== Problem ==
Exactly as they stand, the data below are to be printed again.

== Available data ==

::::::::

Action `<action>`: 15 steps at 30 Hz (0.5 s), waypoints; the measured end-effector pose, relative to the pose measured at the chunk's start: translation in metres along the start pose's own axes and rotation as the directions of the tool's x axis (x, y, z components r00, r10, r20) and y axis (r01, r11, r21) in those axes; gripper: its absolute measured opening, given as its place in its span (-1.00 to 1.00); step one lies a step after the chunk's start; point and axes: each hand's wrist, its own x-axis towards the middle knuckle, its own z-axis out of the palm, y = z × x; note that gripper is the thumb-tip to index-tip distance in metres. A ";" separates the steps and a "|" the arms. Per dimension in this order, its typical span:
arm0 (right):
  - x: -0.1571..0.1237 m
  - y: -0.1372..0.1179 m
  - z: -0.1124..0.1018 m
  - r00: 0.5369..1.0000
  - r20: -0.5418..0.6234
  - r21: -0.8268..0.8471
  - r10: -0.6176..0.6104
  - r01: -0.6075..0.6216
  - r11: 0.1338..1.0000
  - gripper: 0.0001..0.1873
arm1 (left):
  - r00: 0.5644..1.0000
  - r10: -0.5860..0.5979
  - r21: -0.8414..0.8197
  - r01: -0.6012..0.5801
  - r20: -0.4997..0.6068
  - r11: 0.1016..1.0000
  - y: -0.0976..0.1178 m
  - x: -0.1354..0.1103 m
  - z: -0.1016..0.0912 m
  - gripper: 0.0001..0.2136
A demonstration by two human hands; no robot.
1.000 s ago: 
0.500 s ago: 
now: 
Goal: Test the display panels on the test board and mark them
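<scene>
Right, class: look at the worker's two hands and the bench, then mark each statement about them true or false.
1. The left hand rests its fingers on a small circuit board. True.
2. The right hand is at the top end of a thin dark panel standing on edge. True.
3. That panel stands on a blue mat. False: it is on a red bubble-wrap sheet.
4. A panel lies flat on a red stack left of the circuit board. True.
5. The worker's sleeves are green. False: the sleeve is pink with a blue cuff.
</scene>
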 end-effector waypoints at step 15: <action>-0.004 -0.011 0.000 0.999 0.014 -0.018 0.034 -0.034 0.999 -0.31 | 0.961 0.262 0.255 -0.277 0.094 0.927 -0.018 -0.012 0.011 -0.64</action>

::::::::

== Output of the task ==
Action `<action>`: 15 steps at 30 Hz (0.5 s), waypoints; the measured end-effector pose, relative to the pose measured at the chunk's start: translation in metres along the start pose's own axes and rotation as the directions of the tool's x axis (x, y, z components r00, r10, r20) and y axis (r01, r11, r21) in those axes; gripper: its absolute measured opening, given as its place in its span (-1.00 to 1.00); step one lies a step after the chunk's start; point and axes: each hand's wrist, its own x-axis towards the middle knuckle, its own z-axis out of the palm, y = z × x; note that gripper is the thumb-tip to index-tip distance in metres. A ";" separates the steps and a "|" the arms. Per dimension in this order, its typical span:
arm0 (right):
  - x: -0.1571..0.1237 m
  - y: -0.1372..0.1179 m
  - z: -0.1124..0.1018 m
  - r00: 0.5369..1.0000
  - r20: -0.5418..0.6234
  - r21: -0.8268..0.8471
  - r10: -0.6176..0.6104
  - r01: -0.6075..0.6216
  - r11: 0.1338..1.0000
  - gripper: 0.0001..0.1873
arm1 (left):
  - r00: 0.5644..1.0000
  - r10: -0.5860..0.5979
  - r21: -0.8414..0.8197
  - r01: -0.6012..0.5801
  - r20: -0.4997..0.6068
  - r11: 0.1016..1.0000
  - y: -0.0976..0.1178 m
  - x: -0.1354..0.1103 m
  - z: -0.1016..0.0912 m
  - gripper: 0.0001..0.2136
A demonstration by two human hands; no robot.
1.000 s ago: 
0.500 s ago: 
now: 
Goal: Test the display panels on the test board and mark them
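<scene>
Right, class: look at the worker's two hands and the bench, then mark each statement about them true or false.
1. The left hand rests its fingers on a small circuit board. True.
2. The right hand is at the top end of a thin dark panel standing on edge. True.
3. That panel stands on a blue mat. False: it is on a red bubble-wrap sheet.
4. A panel lies flat on a red stack left of the circuit board. True.
5. The worker's sleeves are green. False: the sleeve is pink with a blue cuff.
</scene>
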 end-effector waypoints at step 15: <action>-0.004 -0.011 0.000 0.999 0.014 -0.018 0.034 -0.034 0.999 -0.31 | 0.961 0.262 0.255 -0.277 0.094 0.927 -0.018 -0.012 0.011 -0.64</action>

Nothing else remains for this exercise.